Alice Parker, Mary Oyer to celebrate musical legacies Nov. 17

Event: Years of friendship: Alice Parker & Mary Oyer at Goshen College
Date & Time: Sunday, Nov. 18, 7 p.m.
Location: Church-Chapel
Cost: Free and open to the public


Mary Oyer & Alice Parker

Alice Parker, an internationally renowned composer, conductor and teacher, will visit Goshen College for a festival performance of her music on Sunday, Nov. 18 at 7 p.m. in the College Mennonite Church-Chapel. This event is free and open to the public.

At noon on Friday, Nov. 16, at the Music Center’s Rieth Recital Hall, Parker and professor of music emeritus Mary Oyer will discuss Parker’s musical legacy and her involvement with the Mennonite community. Rebecca Slough, former dean at AMBS and a member of the leadership group for Hymnal: A Worship Book, will be moderating this event, which is jointly sponsored by the Goshen Community Chorale, Goshen College and Lifelong Learning Institute of Elkhart County.

Alice Parker studied composition and conducting at Smith College and the Juilliard School, where she began her long association with Robert Shaw. The many Parker/Shaw settings of American folk songs, hymns and spirituals from that period form an enduring repertoire for choruses all around the world.

Her list of published compositions has more than five hundred titles, ranging from operas through song cycles, cantatas and choral suites to many individual anthems. She has been commissioned by hundreds of community, school and church choruses, and her works appear in the catalogs of a dozen publishing companies.

Now a resident of western Massachusetts, Parker has published books on melodic styles, choral improvisation and church music. The Anatomy of Melody (2006) and The Answering Voice (2014) set forth her views on a compositional universe that begins in song, and flowers in musical conversations. The Melodious Accord Hymnal (2010) contains brief versions of many American folk hymns, as well as her own settings of contemporary poets. The second edition of her classic essays on song leading and congregational singing, Melodious Accord: Good Singing in Church, appeared in 2013.

Parker has served on the Board of Directors of Chorus America and was named their first Director Laureate. In 2013 she received the Robert Shaw Award from the American Choral Directors Association and in 2015 the Harvard Glee Club Foundation Medal.

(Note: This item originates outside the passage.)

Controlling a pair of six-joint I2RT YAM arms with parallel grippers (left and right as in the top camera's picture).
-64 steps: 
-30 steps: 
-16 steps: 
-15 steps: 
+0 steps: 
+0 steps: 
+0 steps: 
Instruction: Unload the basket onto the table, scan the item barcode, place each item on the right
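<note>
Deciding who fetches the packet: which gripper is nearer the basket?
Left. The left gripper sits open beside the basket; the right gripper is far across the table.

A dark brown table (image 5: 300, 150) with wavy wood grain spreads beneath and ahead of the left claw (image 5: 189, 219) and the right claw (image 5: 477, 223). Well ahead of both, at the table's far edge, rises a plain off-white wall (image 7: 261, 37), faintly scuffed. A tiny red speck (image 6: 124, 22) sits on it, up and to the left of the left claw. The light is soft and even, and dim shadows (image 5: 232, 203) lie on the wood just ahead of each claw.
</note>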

Named Distinguished Composer of the Year 2000 by the American Guild of Organists, she is also a Fellow of the Hymn Society of the United States and Canada. She is the recipient of six honorary doctorates and the Smith College Medal as well as grants from ASCAP, the National Endowment for the Arts, The Aaron Copland Fund for Music, and the American Music Center.

Mary Oyer, now 95 years old, grew up in Goshen and graduated from Goshen College in 1944, and began teaching music and visual arts at Goshen College in 1945. During her summers, she studied cello at the University of Michigan in Ann Arbor, where in 1958 she became the first ever string player to earn a Doctor of Musical Arts performance degree from the university.

Oyer taught at Goshen College until 1987, during which time she developed a Fine Arts course that became legendary among students and was instrumental in bringing wide recognition and acceptance of the fine arts in a Mennonite liberal arts education. After she “retired” from Goshen College, she continued teaching for another 10 years at Associated Mennonite Biblical Seminary (Elkhart, Indiana) as professor of church music, and then taught for five years at Tainan Theological College and Seminary in Taiwan. She has also served as a visiting professor at Kenyatta University in Kenya. To this day, she still teaches some of the largest and most popular courses in the college’s Lifelong Learning Institute for older adults.

With a history of being a trailblazer, Oyer is credited with ushering in two revolutions in Mennonite worship music. The first was her emphasis on the fine arts while teaching at Goshen College, the second was her gift of bringing the sacred music of other cultures into the Mennonite Church.

Oyer is recognized as being integral in shaping what Mennonite music sounds like today. She was instrumental in gathering hymns and songs for the widely used 1969 and 1992 Mennonite hymnals, and for more than six decades has taught those hymns to the wider church in myriad worship settings, including national conventions and world conferences. She is well known for her role in helping establish the hymn “Praise God From Whom,” better known as “606,” as the Mennonite “anthem” after she led it in 1969 at the churchwide assembly in Oregon.

Her interest in ethnomusicology began in 1969, when Oyer travelled to Africa through a Fulbright grant. Following that experience, she spent many more summers over the next two decades in Africa, experiencing African music firsthand and recording regional music in 22 different countries. The 150 tapes from these visits have now been digitized and, along with various musical instruments that Oyer collected during her travels, are part of the Mary K. Oyer African Music Archive at Goshen College.

 

Rebecca Slough, Goshen, Indiana, teaches worship and related arts at Associated Mennonite Biblical Seminary (Elkhart, Ind.). Her current areas of professional interest include biblical interpretation and artistic expression, incorporating movement in spiritual direction, and exploring the healing benefits of sound.